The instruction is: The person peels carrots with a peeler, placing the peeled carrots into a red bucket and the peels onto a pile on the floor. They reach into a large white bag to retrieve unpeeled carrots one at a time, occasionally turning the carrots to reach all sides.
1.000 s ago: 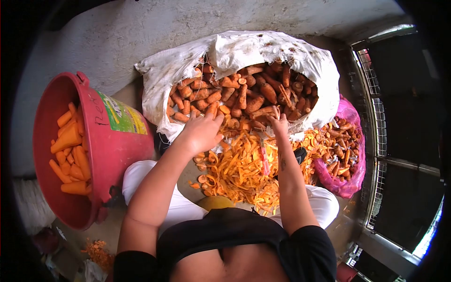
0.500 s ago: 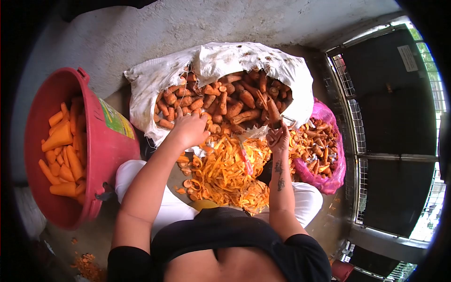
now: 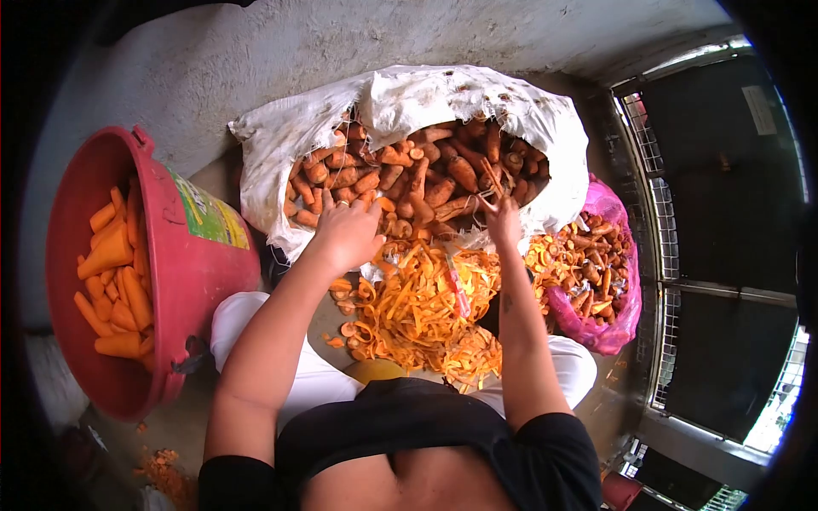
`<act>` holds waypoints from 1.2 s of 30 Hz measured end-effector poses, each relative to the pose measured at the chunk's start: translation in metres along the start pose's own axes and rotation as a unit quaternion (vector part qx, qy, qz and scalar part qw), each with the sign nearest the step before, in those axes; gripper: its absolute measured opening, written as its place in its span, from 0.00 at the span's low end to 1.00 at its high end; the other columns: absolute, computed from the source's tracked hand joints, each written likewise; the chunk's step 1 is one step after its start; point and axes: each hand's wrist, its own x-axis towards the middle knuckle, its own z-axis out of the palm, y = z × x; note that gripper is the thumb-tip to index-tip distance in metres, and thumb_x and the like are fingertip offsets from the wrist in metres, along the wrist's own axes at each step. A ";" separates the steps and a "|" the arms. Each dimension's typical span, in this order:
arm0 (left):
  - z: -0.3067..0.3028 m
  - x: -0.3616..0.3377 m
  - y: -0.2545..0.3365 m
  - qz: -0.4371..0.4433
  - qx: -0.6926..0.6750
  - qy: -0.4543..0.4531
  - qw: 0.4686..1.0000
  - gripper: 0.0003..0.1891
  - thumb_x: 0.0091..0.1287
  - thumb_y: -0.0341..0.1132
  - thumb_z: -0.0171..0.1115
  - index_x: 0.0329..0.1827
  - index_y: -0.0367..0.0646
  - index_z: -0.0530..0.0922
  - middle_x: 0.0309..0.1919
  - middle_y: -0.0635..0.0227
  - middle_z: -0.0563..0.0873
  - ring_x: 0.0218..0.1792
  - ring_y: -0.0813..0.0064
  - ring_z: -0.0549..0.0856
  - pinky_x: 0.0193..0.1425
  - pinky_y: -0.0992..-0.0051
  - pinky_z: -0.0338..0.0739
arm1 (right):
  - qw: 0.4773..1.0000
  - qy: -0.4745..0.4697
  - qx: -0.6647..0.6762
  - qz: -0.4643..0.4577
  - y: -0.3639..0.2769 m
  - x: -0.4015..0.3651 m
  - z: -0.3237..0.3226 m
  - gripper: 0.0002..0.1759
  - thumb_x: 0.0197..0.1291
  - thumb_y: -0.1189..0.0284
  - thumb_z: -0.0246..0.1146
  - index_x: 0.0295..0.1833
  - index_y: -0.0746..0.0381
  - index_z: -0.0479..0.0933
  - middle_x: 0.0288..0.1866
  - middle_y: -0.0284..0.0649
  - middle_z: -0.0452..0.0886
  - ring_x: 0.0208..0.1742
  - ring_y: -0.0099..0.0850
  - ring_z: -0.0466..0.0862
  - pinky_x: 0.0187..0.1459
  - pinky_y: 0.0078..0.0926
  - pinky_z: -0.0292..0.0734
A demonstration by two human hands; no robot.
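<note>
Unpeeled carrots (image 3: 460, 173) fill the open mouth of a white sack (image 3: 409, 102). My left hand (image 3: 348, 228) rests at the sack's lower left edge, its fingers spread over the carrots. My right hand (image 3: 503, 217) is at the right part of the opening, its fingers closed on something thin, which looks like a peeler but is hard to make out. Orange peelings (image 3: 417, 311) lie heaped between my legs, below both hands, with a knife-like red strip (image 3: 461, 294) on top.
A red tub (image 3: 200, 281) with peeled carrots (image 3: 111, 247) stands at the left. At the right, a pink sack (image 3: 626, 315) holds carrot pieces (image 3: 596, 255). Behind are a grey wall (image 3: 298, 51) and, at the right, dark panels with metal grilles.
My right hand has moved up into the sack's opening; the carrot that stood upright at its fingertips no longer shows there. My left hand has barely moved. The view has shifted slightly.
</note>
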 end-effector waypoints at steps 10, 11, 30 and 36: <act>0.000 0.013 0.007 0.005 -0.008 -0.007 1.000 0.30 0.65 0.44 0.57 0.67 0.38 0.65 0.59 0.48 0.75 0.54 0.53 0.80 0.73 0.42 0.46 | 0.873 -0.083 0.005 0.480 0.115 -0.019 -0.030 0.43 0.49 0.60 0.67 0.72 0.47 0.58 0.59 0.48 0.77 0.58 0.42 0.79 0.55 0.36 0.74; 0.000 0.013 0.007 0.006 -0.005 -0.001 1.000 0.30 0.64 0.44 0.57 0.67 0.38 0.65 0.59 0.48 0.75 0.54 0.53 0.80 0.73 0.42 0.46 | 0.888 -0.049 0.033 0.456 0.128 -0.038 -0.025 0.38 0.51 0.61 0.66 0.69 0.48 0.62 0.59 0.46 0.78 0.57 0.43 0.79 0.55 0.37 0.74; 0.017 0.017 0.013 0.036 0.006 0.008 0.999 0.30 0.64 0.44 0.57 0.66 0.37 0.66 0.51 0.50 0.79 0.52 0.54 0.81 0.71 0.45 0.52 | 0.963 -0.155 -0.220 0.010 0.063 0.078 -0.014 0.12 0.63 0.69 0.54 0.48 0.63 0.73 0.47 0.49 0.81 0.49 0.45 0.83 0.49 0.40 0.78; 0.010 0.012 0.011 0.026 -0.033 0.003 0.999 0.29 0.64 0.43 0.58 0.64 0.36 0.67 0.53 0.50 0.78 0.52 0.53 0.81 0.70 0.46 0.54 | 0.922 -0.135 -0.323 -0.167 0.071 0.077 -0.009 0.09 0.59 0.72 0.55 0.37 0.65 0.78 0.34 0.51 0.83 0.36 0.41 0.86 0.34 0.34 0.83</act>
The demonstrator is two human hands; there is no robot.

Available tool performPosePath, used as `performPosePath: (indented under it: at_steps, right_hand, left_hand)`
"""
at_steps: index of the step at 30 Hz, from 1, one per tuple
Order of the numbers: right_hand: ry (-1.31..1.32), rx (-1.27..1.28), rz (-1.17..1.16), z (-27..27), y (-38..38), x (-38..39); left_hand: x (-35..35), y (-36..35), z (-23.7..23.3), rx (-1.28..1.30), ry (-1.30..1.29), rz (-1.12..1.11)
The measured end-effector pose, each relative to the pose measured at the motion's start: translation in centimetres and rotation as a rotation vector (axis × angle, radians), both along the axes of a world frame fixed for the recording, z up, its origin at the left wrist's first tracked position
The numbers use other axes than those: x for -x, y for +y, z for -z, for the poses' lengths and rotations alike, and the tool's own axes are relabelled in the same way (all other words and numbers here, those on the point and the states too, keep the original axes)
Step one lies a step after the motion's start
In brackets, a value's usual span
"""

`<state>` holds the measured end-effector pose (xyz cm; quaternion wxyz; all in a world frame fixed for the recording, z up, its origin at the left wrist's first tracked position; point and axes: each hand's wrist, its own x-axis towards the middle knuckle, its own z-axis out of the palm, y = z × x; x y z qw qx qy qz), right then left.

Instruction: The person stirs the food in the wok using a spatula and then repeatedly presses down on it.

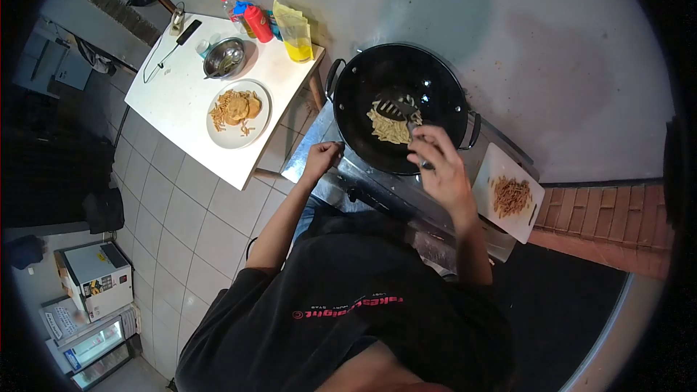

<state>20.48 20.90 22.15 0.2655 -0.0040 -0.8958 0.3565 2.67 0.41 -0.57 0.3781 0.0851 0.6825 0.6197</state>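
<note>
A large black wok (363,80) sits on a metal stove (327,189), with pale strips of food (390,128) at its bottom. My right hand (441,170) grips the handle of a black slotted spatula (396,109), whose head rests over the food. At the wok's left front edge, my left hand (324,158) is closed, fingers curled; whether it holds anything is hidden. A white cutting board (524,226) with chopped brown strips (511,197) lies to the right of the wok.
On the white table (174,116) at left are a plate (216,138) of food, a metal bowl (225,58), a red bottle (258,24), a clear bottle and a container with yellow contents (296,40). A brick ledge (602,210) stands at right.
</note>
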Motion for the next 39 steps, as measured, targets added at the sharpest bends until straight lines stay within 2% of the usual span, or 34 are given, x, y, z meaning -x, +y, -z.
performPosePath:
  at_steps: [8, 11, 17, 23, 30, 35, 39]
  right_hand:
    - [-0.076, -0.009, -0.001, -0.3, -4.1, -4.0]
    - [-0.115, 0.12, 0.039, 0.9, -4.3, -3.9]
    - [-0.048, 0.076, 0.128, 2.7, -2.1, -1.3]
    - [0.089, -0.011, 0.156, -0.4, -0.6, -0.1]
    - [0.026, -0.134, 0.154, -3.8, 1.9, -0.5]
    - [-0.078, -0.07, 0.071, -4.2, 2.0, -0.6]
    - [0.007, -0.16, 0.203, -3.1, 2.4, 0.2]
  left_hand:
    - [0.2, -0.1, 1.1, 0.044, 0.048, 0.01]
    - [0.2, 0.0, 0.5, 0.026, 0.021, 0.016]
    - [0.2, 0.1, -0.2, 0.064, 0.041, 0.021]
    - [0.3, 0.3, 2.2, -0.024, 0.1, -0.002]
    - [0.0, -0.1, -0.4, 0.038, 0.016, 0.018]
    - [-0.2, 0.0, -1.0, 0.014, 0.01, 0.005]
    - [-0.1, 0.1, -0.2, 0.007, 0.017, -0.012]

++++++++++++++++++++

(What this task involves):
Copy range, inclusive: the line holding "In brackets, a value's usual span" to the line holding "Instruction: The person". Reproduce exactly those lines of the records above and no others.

(Result for this task):
In brackets, a value's usual span
"""

`<state>` holds the measured end-effector pose (xyz cm; quaternion wxyz; all in a world frame fixed for the recording, z up, its origin at the left wrist's first tracked position; point and axes: each hand's wrist, its own x-axis towards the middle knuckle, its own z-axis out of the palm, y = z × x; x y z qw qx qy qz), right then left.

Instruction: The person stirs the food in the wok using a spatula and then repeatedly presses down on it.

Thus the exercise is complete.